» **Instructions for the task**
A word-for-word copy of the following listing is needed. Leave out its images.

===== Input data =====

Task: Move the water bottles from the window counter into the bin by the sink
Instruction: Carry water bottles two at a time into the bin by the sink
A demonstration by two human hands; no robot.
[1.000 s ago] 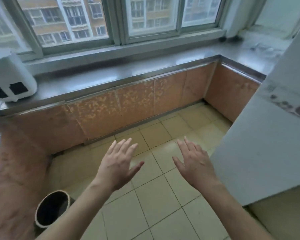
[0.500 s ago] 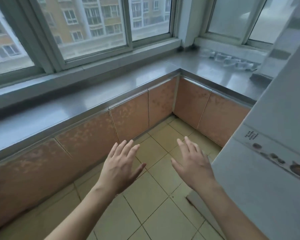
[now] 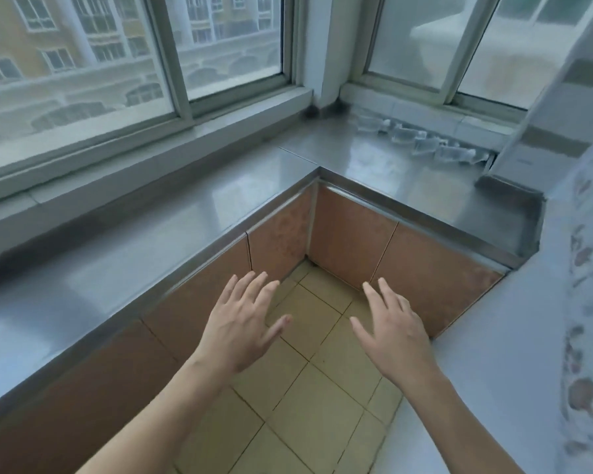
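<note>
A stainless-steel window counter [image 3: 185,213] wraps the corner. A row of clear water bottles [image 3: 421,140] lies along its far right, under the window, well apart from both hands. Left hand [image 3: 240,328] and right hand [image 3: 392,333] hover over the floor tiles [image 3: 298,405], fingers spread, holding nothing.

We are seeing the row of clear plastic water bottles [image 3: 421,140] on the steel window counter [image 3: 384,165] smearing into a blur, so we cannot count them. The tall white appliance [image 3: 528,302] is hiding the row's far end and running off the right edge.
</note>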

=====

» **Answer space**
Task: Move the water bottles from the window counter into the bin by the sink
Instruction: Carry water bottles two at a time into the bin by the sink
A demonstration by two human hands; no robot.
[1.000 s ago] 
[0.500 s ago] 
[now] 
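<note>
A stainless-steel window counter [image 3: 185,213] wraps the corner. A row of clear water bottles [image 3: 421,140] lies along its far right, under the window, well apart from both hands. Left hand [image 3: 240,328] and right hand [image 3: 392,333] hover over the floor tiles [image 3: 298,405], fingers spread, holding nothing.

We are seeing the row of clear plastic water bottles [image 3: 421,140] on the steel window counter [image 3: 384,165] smearing into a blur, so we cannot count them. The tall white appliance [image 3: 528,302] is hiding the row's far end and running off the right edge.
</note>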

The exercise has been answered, and the work is done.